Following the lawsuit, Biz would never again reach the highs of his late-’80s Juice Crew times. But he would remain in the public consciousness, not just due to repeated plays of “Just a Friend,” but also from establishing a personalized pop culture presence based on the same silly mindset that characterized tracks like “Albee Square Mall.” He appeared in various movies and TV shows as exaggerated versions of himself, most famously in Men in Black II as a beatboxing alien; he would continue to work with rappers like the Beastie Boys and Will Smith, along with artists like Kesha and the Avalanches. Meanwhile, everyone from the Rolling Stones to 50 Cent would sample his best tracks or directly shout him out, ensuring a distinctive sonic footprint throughout your favorite songs—no matter where you heard him, you recognized him as nobody but the Biz. Even the next generation of kids would get to know him, as he appeared on shows like Yo Gabba Gabba! and SpongeBob SquarePants while joining a Schoolhouse Rock! covers compilation.

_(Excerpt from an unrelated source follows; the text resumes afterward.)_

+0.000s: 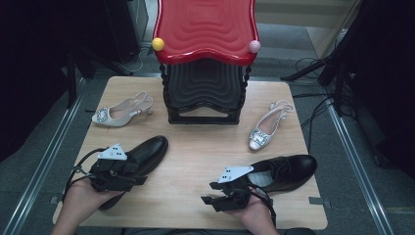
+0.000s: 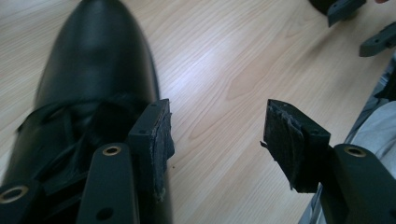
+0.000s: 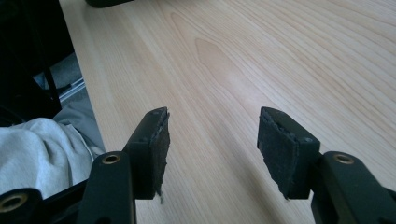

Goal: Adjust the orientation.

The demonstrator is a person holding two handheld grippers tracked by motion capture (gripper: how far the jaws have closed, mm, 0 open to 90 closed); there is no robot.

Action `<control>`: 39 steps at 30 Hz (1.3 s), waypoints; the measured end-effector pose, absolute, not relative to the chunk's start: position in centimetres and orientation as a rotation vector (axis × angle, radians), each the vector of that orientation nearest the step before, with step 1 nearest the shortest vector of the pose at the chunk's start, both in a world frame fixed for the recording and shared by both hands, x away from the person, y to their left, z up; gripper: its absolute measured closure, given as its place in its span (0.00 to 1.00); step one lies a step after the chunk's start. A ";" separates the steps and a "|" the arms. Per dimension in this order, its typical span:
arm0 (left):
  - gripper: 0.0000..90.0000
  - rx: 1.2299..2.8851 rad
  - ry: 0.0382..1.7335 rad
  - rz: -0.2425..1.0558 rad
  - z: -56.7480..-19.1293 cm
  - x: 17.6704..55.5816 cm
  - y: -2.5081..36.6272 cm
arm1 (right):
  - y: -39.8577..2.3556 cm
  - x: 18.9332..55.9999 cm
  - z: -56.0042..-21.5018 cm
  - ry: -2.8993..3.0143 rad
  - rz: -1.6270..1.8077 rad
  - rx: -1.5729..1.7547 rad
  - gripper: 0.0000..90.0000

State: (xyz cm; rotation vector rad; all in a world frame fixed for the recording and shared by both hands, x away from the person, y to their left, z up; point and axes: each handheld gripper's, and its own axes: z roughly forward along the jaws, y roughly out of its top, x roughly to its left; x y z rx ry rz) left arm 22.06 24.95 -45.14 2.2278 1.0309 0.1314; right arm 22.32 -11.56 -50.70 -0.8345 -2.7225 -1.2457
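Note:
Two black leather shoes lie on the wooden table [image 1: 195, 161]: one at the front left [image 1: 147, 152], one at the front right [image 1: 286, 169]. My left gripper [image 1: 141, 177] hovers over the left shoe's heel end, open and pointing right. In the left gripper view this shoe [image 2: 93, 79] lies left of the gap, with bare wood between the open jaws of the left gripper [image 2: 217, 135]. My right gripper [image 1: 209, 196] points left beside the right shoe's heel, open. In its own view the right gripper [image 3: 212, 140] holds nothing, above bare wood.
A red-topped shoe rack [image 1: 205, 29] with a black lower shelf stands at the table's back centre. One beige slingback heel [image 1: 122, 112] lies to its left and another [image 1: 266, 127] to its right. Grey clothing [image 3: 37, 149] shows past the table's near edge.

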 end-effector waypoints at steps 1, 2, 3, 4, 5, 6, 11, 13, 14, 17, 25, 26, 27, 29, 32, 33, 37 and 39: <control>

The most important thing about the Biz, far from just his hits, his legal troubles, his commercial gigs, is this: He was an entirely different kind of rapper, a unique and versatile presence we’re not likely to see again, an icon of a long-bygone age. Not many other old-school rappers could pull off his act of both ribald eccentricity and wide-ranging vocal and musical skill that he could take to any medium. Biz became one of the guys who could appear everywhere and nowhere, as the (sighs) “Just a Friend” guy, or the weird beatboxing dude in all your favorite movies and shows, or the established rapper who worked with countless legends. He was strange and hilarious and all the cooler for it, comfortable in his identity as the “clown prince of hip-hop,” assured in his skills, and bold in how he approached both his music and those who would dare snipe at him, whether it was old bullies who caught the vapors or unoriginals like Gilbert O’Sullivan. There was nobody like the Biz, whom nobody could beat; it’s high time we took the moment and the time to fully take stock of all the wonders he crafted.

Like he said to the Washington Post Magazine just two years ago: “The weirdest thing about my fame is that when I’m thinking that it’s almost over it just sparks back up. … They’re not letting me die. The public, the fans, they like me around.”